- **PROBLEM DETAILS**
Among the lines below, the one containing "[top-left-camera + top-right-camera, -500" opens the range and the one containing "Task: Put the" closes it. Print that range exactly, without the pictures.

···

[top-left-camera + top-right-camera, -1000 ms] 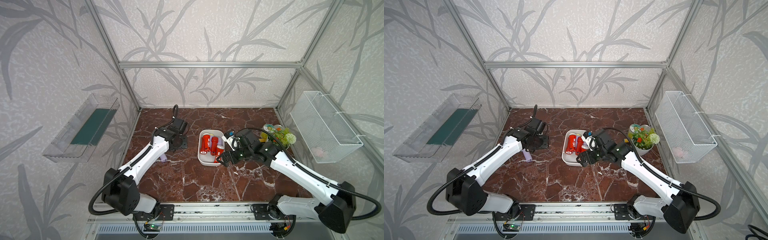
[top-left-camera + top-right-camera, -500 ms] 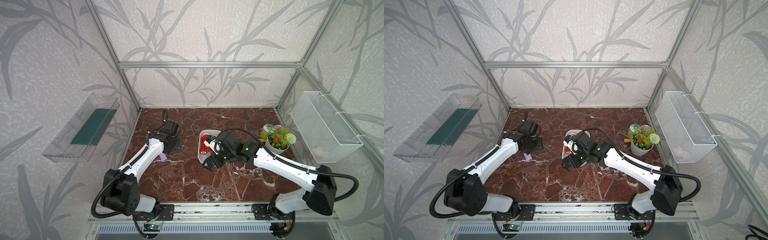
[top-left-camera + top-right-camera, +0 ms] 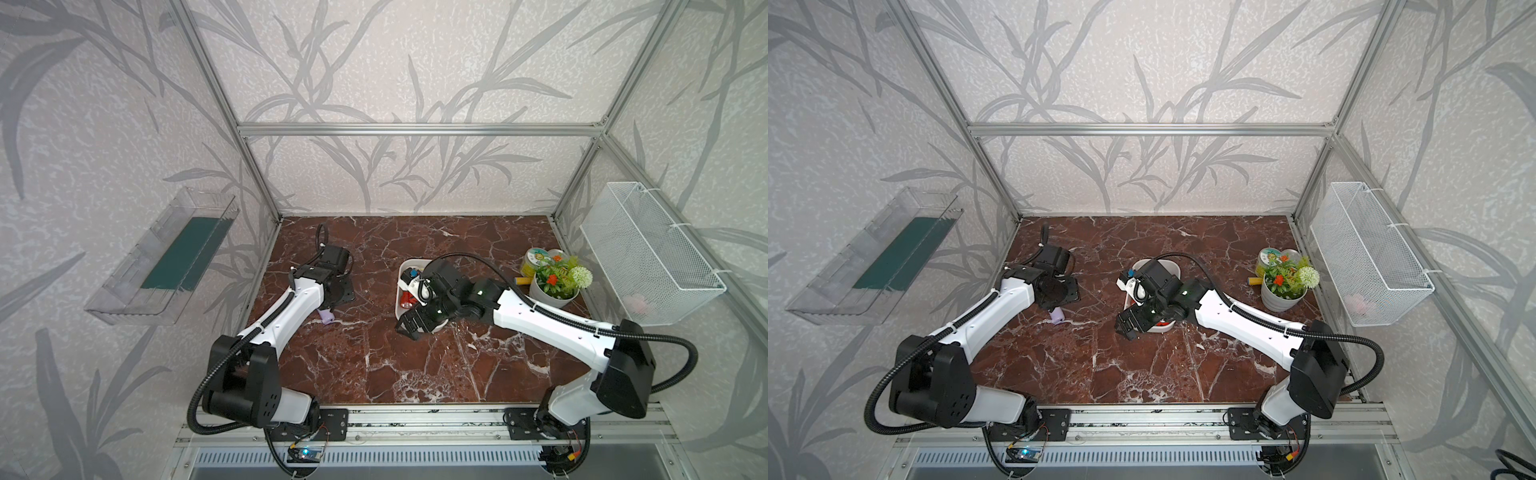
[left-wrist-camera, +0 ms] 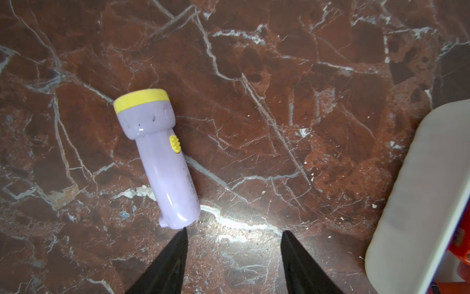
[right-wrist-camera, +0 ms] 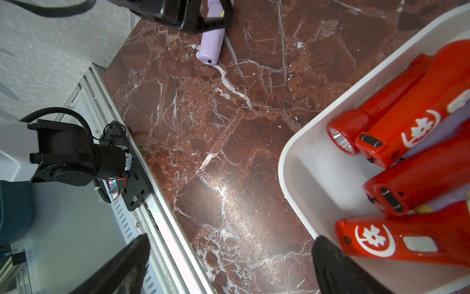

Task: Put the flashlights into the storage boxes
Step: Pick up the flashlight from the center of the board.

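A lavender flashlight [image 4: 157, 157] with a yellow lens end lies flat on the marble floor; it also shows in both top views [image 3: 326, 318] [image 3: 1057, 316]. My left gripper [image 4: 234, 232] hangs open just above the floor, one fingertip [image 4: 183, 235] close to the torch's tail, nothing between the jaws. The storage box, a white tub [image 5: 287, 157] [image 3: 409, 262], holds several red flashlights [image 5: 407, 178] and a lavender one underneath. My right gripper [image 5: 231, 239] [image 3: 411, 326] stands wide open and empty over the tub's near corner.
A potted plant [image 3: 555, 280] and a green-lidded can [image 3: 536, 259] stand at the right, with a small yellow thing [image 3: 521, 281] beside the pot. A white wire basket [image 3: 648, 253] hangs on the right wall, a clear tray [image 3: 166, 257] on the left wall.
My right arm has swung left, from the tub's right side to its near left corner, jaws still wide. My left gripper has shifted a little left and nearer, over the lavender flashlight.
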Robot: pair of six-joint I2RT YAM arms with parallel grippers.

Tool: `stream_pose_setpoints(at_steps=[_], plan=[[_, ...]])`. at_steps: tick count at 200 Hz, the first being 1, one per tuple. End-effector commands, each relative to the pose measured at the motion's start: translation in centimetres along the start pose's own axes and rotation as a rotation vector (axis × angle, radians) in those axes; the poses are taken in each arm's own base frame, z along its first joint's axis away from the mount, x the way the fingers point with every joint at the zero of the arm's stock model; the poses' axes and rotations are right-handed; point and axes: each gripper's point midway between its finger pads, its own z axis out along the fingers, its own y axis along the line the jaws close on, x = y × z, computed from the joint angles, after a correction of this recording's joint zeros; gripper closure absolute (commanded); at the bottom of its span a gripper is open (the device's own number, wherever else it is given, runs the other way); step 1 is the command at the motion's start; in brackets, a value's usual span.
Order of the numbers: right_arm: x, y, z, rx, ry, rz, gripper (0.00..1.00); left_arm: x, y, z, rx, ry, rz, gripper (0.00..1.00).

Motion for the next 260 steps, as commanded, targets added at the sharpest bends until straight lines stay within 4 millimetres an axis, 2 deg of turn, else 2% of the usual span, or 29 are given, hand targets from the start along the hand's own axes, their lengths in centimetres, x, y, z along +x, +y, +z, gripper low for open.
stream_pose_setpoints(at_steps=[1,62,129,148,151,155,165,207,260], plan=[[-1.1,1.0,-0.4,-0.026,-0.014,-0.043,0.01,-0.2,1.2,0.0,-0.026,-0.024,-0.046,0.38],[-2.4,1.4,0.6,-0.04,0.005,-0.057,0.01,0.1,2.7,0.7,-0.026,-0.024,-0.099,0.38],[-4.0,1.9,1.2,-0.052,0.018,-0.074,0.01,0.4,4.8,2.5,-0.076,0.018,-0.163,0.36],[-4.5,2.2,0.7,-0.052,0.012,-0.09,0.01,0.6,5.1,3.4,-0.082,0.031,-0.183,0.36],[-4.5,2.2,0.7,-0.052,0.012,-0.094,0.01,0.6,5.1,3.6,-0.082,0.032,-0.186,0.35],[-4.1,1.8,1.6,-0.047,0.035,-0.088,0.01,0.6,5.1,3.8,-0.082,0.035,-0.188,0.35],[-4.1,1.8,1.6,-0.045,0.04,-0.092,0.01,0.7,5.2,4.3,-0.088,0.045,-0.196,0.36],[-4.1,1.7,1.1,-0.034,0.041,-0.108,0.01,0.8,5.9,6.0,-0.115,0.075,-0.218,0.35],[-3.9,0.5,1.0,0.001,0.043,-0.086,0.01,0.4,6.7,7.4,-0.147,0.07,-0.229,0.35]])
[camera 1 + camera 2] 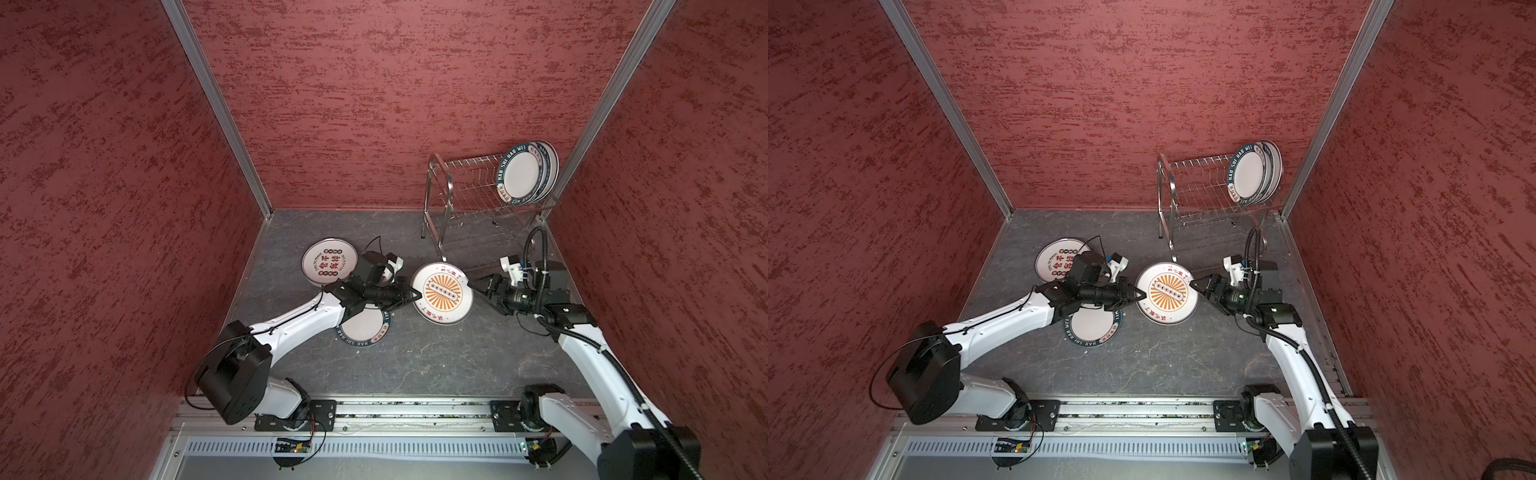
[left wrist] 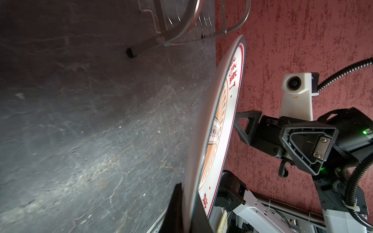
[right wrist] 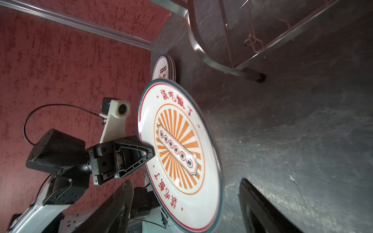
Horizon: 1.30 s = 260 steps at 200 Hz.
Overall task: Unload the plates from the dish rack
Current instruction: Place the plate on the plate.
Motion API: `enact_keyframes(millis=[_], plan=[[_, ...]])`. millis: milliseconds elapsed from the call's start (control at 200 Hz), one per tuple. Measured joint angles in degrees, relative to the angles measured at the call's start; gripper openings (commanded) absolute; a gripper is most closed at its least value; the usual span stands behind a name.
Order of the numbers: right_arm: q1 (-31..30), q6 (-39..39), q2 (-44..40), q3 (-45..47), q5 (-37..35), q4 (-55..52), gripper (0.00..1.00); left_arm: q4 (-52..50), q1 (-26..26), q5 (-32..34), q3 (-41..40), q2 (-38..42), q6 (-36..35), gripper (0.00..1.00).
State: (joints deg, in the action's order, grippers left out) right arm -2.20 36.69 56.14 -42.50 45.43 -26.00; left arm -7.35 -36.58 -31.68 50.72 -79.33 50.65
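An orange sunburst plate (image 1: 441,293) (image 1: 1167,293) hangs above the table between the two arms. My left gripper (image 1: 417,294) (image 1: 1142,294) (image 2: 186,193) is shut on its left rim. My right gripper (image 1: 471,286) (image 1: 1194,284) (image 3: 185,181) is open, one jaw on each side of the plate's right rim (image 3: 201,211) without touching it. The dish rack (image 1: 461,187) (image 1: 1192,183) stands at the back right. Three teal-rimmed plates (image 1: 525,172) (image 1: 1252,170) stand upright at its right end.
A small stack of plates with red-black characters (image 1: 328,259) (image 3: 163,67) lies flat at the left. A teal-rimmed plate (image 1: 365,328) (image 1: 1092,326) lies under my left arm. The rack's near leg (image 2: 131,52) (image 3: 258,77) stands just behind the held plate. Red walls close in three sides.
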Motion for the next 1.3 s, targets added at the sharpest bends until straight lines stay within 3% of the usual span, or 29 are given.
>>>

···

- **RESULT**
[top-left-camera + top-right-camera, -500 ms] 
[top-left-camera + top-right-camera, +0 ms] 
[left-wrist-camera, +0 ms] 
[right-wrist-camera, +0 ms] 

Task: Put the flashlights into the storage boxes

No additional answer text is required.